What you need to do:
Please retype the data below in full.
(Data provided Opens)
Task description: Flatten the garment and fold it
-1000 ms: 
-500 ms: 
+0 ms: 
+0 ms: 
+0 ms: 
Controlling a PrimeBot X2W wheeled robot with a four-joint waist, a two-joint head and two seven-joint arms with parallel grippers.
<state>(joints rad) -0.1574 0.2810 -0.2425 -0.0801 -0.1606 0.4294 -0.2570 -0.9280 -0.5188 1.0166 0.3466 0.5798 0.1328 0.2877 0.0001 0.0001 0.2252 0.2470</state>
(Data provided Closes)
Result of this exercise:
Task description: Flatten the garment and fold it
-1000 ms: 
-500 ms: 
+0 ms: 
+0 ms: 
+0 ms: 
Controlling a PrimeBot X2W wheeled robot with a four-joint waist, a two-joint head and two seven-joint arms with parallel grippers.
<state>(joints rad) -0.1574 0.2810 -0.2425 -0.0801 -0.1606 0.4294 -0.2570 -0.9280 -0.5188 1.0166 0.3466 0.5798 0.1328 0.2877 0.0001 0.0001 0.2252 0.2470</state>

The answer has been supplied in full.